> [Exercise description]
Look through the material for lines with the word "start", and copy each one.

> [Input data]
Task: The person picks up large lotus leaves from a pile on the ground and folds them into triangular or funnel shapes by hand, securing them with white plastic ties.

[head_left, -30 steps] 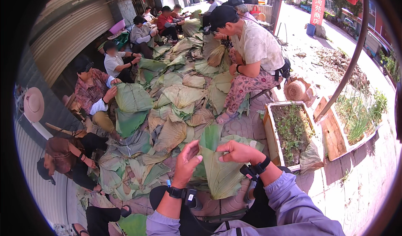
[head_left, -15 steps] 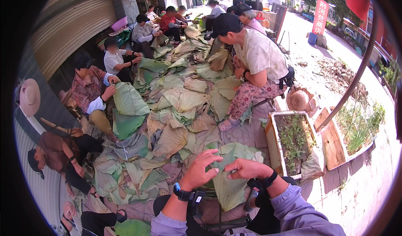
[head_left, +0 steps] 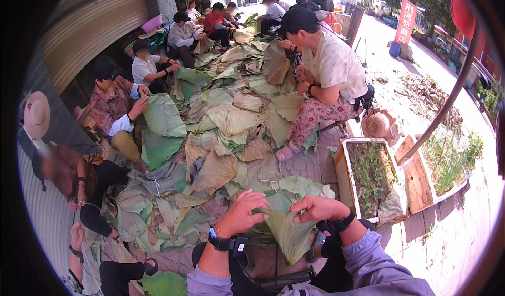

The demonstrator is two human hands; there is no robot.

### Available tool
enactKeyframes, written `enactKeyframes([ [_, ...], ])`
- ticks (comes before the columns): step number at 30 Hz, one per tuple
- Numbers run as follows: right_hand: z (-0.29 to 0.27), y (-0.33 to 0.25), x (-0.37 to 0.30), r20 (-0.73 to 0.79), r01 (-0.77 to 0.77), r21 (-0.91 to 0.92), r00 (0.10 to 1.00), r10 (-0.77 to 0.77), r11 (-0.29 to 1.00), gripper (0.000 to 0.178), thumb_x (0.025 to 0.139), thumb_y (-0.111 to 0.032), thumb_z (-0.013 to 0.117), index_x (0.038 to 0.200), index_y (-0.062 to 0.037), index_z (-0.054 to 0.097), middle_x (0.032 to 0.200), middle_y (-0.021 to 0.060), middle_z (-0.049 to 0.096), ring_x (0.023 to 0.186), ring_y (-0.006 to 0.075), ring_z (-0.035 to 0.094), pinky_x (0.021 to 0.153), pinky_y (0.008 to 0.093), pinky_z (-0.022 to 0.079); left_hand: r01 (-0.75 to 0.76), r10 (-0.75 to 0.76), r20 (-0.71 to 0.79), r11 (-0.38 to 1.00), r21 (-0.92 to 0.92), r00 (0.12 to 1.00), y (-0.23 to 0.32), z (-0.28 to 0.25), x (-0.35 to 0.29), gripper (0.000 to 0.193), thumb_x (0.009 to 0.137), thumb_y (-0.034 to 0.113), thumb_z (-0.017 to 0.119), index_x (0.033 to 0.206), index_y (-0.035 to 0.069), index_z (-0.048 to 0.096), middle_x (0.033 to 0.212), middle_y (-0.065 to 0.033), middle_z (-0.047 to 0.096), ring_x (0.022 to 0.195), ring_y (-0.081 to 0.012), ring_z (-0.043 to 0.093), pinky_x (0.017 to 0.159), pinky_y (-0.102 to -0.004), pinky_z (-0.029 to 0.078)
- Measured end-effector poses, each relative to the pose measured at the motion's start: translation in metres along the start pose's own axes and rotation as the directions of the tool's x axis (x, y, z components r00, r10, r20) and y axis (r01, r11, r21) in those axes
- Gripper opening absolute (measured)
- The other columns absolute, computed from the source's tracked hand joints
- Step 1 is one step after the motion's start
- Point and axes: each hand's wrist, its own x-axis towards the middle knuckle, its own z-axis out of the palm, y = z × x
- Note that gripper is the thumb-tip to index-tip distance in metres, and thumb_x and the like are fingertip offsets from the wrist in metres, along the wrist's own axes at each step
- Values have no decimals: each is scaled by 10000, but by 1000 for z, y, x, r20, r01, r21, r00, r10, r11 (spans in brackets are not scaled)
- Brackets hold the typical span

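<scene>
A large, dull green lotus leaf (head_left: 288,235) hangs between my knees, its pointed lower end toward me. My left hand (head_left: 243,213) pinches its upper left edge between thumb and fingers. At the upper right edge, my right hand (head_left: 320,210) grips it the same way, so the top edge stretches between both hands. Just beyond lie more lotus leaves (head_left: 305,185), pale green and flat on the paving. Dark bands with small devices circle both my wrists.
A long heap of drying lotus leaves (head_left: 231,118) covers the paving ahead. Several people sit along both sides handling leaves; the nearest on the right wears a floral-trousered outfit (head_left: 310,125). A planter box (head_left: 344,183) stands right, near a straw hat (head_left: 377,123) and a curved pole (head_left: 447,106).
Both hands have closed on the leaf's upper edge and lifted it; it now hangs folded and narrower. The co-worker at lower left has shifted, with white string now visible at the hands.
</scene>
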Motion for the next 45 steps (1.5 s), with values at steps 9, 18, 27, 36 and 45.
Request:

> [The answer]
- Measured end-effector poses, each relative to the pose measured at the motion's start: translation in metres along the start pose's own axes and rotation as the directions of the tool's x axis (x, y, z components r00, r10, r20) and y axis (r01, r11, r21) in those axes
- Step 1 is one step after the motion's start

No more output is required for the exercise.